L’articolo 15, comma 1, Tuir prevede che dall’imposta lorda è possibile detrarre un importo pari al 26% in relazione alle erogazioni liberali in denaro effettuate a favore delle organizzazioni non lucrative di utilità sociale (Onlus), delle iniziative umanitarie, religiose o laiche, gestite da fondazioni, associazioni, comitati ed enti individuati con decreto del Presidente del Consiglio dei ministri, nei Paesi non appartenenti all’Organizzazione per la cooperazione e lo sviluppo economico (Ocse).

L’Amministrazione finanziaria ha avuto modo di precisare che la detrazione è ammessa anche nell’ipotesi in cui il datore di lavoro, con il consenso del dipendente, promuova un’iniziativa di raccolta fondi da destinare a una Onlus.

In tal caso, il datore di lavoro assume l’onere di trattenere direttamente dallo stipendio le somme destinate dal dipendente a erogazione liberale, portando a termine l’intera fase del versamento della somma trattenuta e della successiva detrazione, in sede di conguaglio, in veste di sostituto d’imposta, con le modalità descritte nella risoluzione AdE 441/E/2008 e nella risoluzione AdE 160/E/2009.

La detrazione compete anche in relazione alle somme erogate a favore di una Onlus per adozioni a distanza; in tal caso, però, è necessario che l’erogazione in denaro sia utilizzata nell’ambito dell’attività istituzionale della Onlus a favore di persone che versano in condizione di bisogno e che sia indicata nelle scritture contabili dell’organizzazione.

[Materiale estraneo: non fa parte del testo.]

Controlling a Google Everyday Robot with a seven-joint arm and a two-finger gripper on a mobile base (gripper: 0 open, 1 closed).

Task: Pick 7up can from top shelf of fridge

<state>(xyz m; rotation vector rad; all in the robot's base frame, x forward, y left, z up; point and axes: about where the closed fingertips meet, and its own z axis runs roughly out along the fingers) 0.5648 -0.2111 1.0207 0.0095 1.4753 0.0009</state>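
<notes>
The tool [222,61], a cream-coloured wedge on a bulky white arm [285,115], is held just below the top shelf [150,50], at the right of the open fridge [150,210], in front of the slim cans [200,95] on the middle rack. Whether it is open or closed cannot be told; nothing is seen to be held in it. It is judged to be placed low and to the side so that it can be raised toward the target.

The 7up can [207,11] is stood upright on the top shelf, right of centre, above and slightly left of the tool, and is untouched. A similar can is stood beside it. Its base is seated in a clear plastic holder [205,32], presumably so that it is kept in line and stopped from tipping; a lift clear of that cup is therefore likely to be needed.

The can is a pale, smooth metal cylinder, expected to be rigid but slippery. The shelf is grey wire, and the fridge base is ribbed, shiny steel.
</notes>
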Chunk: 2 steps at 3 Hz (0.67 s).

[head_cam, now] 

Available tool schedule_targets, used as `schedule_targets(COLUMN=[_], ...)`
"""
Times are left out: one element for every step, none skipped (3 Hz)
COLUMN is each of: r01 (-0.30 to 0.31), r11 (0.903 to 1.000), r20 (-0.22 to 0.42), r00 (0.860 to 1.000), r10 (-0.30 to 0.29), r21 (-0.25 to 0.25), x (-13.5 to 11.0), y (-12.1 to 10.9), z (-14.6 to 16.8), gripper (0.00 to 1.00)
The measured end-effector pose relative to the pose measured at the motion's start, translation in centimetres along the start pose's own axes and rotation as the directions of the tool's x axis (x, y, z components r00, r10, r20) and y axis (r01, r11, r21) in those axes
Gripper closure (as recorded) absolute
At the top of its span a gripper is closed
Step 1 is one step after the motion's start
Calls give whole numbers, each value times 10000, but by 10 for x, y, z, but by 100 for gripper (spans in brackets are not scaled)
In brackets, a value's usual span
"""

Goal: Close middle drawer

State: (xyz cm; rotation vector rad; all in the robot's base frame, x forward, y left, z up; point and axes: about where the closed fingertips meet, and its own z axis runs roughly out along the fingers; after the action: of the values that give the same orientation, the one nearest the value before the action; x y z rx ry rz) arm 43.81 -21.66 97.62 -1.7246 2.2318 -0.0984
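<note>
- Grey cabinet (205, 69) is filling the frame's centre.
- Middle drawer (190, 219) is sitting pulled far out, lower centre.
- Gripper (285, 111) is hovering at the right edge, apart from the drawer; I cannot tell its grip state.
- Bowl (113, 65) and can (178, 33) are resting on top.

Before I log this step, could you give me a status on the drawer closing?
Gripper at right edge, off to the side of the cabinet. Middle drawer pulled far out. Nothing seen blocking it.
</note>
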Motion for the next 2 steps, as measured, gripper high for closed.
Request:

A tal fine, la stessa Onlus che percepisce l’erogazione deve certificare la spettanza o meno della detrazione d’imposta (cfr. circolare AdE 55/E/2001, risposta 1.6.2).

La detrazione, ammessa nella misura del 26%, deve essere calcolata su un ammontare massimo pari a 30.000 euro annui. Per il calcolo del limite di spesa si devono considerare anche le erogazioni a favore delle popolazioni colpite da calamità pubbliche o da altri eventi straordinari.